EXERCISE OBJECTIVE →
Where a line below includes the word "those", copy that line.
### DATASET RECORDS ###
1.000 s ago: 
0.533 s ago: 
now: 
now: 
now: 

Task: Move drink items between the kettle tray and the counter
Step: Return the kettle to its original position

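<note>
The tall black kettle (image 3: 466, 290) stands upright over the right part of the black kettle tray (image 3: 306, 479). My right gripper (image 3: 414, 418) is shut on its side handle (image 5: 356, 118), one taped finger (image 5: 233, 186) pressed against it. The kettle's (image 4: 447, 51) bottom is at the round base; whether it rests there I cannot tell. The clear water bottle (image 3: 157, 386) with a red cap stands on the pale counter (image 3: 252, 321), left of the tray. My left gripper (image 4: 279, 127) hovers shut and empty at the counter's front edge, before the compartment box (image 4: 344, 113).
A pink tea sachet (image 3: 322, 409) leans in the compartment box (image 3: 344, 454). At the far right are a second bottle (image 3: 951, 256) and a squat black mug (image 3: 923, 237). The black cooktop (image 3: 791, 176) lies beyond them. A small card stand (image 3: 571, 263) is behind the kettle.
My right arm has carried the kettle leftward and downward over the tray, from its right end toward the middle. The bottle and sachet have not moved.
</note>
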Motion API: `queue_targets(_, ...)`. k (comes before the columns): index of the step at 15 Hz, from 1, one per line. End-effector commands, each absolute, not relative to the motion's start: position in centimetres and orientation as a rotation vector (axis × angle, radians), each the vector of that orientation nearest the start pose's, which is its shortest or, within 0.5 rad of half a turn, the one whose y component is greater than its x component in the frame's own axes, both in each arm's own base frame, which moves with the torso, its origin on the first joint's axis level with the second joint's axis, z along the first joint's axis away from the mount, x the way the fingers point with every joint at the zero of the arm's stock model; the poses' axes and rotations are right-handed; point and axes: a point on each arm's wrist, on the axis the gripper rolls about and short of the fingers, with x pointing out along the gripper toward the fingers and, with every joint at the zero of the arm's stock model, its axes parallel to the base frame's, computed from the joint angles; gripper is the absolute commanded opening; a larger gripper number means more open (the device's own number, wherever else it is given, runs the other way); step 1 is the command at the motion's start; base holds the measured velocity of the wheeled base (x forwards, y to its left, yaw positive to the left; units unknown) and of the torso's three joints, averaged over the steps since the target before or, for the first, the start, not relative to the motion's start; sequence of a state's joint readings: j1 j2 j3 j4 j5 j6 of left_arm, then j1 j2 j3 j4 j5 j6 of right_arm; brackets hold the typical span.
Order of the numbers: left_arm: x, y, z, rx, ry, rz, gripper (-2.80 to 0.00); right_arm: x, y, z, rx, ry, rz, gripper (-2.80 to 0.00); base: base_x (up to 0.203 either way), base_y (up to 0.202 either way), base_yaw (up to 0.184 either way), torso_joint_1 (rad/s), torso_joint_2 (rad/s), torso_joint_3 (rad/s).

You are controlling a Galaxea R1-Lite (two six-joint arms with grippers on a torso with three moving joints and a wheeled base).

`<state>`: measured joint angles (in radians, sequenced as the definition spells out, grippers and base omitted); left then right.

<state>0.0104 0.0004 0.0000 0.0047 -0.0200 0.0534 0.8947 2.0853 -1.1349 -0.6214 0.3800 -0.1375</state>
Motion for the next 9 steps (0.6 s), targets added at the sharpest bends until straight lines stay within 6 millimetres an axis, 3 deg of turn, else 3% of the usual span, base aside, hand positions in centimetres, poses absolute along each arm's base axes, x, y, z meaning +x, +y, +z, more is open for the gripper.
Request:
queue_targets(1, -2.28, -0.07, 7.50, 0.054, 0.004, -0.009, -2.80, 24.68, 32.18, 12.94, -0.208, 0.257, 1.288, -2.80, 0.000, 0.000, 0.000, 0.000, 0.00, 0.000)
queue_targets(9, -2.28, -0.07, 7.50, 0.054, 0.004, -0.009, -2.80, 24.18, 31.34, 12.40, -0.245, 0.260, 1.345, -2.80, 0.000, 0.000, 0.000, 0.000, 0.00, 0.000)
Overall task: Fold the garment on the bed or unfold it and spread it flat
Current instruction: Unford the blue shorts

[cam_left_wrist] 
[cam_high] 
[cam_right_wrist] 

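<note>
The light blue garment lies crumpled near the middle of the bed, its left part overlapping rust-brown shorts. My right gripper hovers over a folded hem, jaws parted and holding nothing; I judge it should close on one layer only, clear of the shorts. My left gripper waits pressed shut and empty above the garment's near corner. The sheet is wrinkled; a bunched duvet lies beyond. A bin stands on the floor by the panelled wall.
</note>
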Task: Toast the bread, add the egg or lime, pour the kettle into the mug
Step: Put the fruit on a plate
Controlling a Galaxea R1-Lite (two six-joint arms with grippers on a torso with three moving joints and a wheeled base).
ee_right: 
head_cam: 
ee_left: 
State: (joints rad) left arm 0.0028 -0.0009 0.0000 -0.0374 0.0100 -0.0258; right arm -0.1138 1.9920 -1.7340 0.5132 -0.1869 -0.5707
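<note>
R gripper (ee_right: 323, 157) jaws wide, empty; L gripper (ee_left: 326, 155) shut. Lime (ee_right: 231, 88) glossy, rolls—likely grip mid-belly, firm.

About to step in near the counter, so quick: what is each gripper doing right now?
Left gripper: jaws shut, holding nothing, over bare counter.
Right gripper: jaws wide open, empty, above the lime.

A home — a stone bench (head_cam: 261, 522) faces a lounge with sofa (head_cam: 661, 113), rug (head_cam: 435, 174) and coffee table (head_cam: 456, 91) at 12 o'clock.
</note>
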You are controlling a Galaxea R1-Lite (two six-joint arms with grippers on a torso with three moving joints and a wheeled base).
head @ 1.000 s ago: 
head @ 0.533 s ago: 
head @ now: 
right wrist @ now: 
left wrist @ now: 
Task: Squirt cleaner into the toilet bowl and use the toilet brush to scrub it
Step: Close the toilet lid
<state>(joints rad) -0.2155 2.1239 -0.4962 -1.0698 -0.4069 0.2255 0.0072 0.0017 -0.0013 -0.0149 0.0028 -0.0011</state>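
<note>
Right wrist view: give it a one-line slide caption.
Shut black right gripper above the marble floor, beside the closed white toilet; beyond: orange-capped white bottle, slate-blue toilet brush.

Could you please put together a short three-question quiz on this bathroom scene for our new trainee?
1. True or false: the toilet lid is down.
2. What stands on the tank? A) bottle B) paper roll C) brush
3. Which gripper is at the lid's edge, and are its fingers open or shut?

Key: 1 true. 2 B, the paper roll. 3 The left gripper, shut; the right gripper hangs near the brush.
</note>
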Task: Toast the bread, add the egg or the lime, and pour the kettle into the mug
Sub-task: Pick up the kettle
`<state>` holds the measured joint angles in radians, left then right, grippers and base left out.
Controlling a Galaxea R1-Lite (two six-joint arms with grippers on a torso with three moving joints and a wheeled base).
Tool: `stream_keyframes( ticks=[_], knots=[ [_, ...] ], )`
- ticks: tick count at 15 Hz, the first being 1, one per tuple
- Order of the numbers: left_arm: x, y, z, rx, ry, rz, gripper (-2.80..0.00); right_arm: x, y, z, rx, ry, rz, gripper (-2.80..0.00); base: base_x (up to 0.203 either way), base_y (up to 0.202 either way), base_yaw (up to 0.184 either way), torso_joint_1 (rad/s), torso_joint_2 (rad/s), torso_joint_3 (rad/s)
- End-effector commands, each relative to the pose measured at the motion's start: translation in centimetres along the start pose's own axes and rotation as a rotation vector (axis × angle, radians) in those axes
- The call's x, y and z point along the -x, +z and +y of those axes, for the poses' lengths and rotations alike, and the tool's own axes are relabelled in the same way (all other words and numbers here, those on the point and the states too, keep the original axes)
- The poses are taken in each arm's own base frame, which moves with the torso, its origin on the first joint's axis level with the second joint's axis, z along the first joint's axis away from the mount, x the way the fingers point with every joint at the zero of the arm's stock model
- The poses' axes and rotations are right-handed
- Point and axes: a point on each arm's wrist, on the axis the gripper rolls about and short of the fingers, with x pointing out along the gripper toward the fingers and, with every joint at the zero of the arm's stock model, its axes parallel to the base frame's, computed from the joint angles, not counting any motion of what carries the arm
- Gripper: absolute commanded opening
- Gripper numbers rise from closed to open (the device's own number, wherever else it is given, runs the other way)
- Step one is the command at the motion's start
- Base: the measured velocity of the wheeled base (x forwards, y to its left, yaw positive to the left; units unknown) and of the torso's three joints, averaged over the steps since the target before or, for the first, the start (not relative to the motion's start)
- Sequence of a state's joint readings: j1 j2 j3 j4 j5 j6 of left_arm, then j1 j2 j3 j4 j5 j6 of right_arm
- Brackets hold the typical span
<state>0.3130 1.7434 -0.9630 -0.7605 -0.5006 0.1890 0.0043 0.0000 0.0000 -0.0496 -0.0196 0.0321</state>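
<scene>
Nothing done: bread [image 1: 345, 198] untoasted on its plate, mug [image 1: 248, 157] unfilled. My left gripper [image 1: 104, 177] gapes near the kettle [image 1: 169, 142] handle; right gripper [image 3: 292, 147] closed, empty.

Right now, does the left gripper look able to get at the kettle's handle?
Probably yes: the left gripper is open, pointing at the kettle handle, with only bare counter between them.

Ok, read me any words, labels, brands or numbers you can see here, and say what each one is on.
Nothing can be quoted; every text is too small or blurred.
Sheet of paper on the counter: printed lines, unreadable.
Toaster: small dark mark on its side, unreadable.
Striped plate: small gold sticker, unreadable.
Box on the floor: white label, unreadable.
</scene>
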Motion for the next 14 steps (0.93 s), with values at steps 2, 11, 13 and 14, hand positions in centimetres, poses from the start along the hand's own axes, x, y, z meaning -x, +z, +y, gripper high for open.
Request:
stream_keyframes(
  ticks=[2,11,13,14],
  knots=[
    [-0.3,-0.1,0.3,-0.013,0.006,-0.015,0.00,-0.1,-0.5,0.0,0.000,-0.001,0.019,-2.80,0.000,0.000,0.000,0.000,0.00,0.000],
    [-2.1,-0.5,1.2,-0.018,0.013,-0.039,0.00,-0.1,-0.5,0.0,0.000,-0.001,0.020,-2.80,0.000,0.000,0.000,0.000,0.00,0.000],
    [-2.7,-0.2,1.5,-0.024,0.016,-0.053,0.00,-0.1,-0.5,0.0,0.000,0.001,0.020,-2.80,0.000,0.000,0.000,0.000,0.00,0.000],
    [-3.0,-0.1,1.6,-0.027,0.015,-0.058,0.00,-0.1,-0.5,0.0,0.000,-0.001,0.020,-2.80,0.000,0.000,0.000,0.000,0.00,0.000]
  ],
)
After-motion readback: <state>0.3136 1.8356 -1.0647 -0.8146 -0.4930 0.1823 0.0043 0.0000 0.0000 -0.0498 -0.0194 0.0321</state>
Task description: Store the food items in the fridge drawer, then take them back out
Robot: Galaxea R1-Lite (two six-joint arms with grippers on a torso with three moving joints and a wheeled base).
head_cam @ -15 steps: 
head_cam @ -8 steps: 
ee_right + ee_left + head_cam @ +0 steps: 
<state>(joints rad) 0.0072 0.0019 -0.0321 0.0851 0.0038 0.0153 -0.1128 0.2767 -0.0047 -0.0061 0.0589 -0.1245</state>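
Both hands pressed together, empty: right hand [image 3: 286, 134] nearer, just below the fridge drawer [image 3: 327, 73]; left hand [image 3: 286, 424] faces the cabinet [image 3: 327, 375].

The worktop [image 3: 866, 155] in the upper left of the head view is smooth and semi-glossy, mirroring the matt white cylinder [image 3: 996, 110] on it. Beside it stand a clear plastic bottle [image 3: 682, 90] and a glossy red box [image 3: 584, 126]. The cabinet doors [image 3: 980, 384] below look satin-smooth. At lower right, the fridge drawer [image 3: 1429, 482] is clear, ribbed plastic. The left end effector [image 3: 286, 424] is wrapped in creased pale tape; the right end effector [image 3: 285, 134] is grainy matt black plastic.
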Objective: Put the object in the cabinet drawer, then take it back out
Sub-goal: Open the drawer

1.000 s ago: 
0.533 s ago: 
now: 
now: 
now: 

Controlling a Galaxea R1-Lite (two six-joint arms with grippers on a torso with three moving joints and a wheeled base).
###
TASK SOLUTION →
- End-effector commands, each relative to the pose measured at the motion's start: translation in centimetres along the start pose's own axes and rotation as a rotation vector (axis × angle, radians) in those axes
- The call's x, y and z point along the -x, +z and +y of those axes, for the poses' lengths and rotations alike, and the tool's own axes are relabelled in the same way (all other words and numbers here, those on the point and the states too, keep the original axes)

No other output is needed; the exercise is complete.